Just nodding along.  Even though I am years and years into this, I completely get what you say.  It took me many years to get to the point of not being drawn in by messages like that.

I think you are doing brilliantly -- saying that this is a horrible process is a huge understatement, and a huge misdescription, actually.  I was always glad for this community because people here get it, many, even those close to us who want to, really don't.  So we stop talking about it, but I find that it's still there, underlying, even a long time later.   I wish it were something that just happened, and could recede into the distant past, but with children there is always something that comes up.

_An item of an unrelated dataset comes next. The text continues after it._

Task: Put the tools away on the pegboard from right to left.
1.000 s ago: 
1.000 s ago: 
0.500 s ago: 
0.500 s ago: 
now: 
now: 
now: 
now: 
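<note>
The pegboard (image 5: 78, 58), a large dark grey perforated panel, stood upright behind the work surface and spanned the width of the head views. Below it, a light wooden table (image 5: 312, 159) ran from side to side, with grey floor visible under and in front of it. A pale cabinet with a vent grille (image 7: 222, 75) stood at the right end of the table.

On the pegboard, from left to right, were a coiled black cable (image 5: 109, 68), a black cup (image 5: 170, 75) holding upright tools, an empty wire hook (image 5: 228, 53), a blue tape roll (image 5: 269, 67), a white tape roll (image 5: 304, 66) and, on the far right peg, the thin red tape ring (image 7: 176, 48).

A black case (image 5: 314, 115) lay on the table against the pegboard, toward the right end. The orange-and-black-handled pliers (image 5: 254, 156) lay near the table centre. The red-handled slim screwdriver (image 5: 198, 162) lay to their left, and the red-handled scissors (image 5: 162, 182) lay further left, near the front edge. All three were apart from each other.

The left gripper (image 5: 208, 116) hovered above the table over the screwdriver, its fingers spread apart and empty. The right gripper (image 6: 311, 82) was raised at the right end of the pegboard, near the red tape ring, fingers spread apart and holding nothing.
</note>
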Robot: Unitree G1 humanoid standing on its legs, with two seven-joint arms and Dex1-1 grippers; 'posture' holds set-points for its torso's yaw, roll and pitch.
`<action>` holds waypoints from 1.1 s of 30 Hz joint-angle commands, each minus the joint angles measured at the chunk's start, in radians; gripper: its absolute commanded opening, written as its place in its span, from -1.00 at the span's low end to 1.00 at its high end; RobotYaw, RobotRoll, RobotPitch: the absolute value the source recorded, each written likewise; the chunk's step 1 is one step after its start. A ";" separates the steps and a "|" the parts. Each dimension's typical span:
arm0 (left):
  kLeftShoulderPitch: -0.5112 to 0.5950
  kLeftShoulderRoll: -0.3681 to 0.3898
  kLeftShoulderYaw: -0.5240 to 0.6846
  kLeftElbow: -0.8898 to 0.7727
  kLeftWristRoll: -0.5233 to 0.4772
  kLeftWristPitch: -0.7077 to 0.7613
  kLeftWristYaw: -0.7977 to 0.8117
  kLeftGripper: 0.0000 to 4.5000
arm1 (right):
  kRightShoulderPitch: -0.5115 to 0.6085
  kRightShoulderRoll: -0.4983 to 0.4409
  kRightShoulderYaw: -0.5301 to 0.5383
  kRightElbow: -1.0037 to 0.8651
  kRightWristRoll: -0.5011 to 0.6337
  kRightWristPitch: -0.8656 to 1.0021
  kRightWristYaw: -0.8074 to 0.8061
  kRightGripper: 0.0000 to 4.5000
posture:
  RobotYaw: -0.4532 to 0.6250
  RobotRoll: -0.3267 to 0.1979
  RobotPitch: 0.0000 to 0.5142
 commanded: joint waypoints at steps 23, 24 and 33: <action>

Just the other week someone close to me told me that they had seen my MLCer; and said that they wouldn't have recognised him if it weren't for the fact that he was with someone they knew.  They also think that he has screwed up his life, and say that they don't understand, but even this person, someone very close to me who has been there for me as a staunch supporter the whole time, somehow thinks that surely this can't be.  That surely he doesn't mean to not care about his children, etc.  And they would take any form of contact from him as something positive and to be encouraged, rather than seeing it as him grasping for an anchor if other things in his life aren't going well.  (they had known him as a teenager, so before I met him)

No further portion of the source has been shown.